### [How to complete this task]
Scan the entries for the word "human", and copy every line where it appears.

### [The records]
== == ==
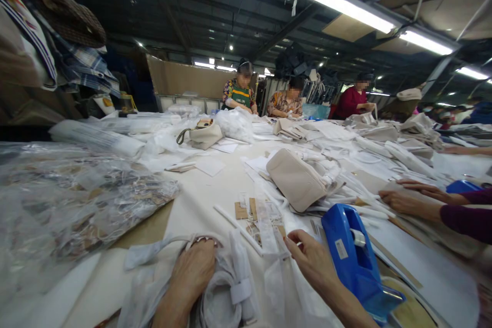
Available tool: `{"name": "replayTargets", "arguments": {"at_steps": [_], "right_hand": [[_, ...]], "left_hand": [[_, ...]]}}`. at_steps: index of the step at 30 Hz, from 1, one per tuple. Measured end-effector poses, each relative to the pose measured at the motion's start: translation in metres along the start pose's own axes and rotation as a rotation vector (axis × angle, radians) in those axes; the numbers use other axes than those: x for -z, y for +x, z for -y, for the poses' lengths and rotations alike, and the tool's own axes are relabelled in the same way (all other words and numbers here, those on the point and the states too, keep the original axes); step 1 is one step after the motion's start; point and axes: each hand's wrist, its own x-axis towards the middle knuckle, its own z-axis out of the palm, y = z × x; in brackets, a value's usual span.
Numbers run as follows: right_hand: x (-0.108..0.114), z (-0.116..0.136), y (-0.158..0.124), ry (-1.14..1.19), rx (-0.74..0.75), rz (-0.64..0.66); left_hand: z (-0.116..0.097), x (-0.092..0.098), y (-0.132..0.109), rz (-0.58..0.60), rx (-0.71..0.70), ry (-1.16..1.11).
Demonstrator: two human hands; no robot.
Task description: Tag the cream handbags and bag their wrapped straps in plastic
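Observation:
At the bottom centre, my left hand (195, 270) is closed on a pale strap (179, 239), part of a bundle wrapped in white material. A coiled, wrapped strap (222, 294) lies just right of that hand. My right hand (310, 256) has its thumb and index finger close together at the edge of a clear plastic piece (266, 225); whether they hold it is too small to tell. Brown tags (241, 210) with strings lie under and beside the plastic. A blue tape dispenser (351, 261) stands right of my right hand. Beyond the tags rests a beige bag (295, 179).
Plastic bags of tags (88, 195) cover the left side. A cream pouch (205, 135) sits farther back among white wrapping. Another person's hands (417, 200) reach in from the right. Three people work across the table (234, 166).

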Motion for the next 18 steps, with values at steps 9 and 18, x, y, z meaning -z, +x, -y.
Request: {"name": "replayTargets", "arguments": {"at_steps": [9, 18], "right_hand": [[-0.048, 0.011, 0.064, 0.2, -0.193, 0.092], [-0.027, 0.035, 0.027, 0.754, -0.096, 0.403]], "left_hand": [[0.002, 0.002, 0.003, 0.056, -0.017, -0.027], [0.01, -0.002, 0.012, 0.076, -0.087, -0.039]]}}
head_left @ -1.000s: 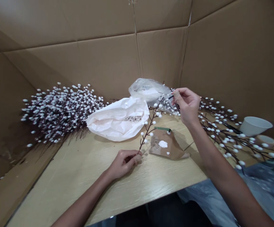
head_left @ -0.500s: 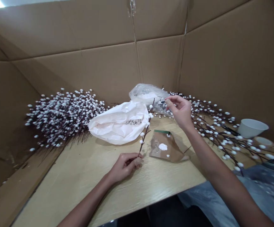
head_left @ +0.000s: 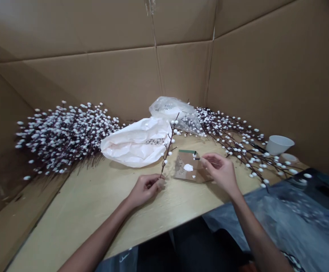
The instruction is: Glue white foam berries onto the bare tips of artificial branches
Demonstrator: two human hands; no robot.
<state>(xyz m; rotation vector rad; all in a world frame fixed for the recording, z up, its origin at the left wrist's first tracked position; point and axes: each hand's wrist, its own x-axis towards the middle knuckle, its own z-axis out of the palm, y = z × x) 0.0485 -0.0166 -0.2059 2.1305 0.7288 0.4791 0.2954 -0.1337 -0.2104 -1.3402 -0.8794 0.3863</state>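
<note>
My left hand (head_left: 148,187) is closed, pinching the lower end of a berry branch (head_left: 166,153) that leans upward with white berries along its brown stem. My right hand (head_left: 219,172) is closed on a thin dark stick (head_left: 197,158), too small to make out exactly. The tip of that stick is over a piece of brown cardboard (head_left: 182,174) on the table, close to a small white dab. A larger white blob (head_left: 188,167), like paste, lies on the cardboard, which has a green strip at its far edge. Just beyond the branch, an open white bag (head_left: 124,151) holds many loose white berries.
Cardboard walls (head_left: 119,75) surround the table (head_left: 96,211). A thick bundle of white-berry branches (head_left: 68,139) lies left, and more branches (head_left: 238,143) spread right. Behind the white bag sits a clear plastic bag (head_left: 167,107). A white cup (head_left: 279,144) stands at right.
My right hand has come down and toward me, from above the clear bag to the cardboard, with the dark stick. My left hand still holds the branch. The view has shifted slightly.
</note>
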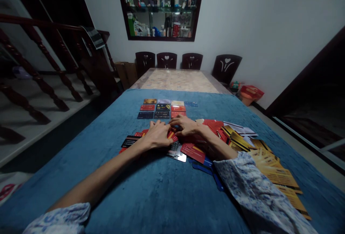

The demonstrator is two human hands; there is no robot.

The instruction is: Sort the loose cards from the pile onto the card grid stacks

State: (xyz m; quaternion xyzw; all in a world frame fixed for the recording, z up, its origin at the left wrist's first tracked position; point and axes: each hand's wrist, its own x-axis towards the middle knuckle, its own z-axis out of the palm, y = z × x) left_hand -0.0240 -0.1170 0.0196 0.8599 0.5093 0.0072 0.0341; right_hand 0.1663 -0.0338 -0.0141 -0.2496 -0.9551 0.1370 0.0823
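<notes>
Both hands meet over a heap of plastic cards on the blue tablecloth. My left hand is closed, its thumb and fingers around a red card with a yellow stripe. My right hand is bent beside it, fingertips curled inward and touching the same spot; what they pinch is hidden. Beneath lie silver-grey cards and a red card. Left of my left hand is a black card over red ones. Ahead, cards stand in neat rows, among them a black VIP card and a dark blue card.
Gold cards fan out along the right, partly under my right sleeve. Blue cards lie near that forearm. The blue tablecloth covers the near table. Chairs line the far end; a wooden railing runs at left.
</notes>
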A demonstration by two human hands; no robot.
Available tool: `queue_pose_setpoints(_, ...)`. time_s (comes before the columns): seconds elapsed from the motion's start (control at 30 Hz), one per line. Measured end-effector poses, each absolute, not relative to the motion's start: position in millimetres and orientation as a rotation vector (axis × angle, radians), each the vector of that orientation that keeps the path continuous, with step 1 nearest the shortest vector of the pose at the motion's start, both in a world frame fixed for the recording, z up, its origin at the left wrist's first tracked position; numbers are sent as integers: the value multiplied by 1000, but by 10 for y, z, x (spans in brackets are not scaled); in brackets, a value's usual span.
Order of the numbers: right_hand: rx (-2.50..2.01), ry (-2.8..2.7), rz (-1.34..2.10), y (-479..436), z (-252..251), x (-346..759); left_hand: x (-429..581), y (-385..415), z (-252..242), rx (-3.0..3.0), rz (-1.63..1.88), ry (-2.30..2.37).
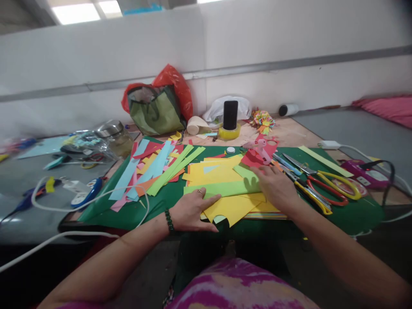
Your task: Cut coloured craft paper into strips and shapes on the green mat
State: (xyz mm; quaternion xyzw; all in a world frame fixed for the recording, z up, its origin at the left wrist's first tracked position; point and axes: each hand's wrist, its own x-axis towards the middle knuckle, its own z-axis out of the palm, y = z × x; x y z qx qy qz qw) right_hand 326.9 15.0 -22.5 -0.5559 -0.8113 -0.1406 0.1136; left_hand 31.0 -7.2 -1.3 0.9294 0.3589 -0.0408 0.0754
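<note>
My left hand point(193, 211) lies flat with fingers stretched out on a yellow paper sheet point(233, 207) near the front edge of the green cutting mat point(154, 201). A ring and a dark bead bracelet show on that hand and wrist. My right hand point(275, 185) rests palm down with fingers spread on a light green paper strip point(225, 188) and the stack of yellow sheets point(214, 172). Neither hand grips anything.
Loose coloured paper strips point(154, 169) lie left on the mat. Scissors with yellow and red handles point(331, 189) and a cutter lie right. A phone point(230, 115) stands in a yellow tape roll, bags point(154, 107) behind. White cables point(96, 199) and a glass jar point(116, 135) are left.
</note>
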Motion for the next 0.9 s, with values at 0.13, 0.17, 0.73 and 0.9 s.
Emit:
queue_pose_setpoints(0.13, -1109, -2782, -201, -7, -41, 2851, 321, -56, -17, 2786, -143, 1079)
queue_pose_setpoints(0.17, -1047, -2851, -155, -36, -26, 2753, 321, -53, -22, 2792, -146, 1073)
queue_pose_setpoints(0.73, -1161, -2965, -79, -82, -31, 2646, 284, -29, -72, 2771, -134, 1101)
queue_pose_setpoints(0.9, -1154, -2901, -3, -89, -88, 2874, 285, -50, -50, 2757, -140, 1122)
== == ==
### [Answer section]
Demonstrator: two human hands; no robot.
Demonstrator: two human hands; no robot.
The demonstrator is two human hands; there is no robot.
A demonstration by two human hands; no robot.

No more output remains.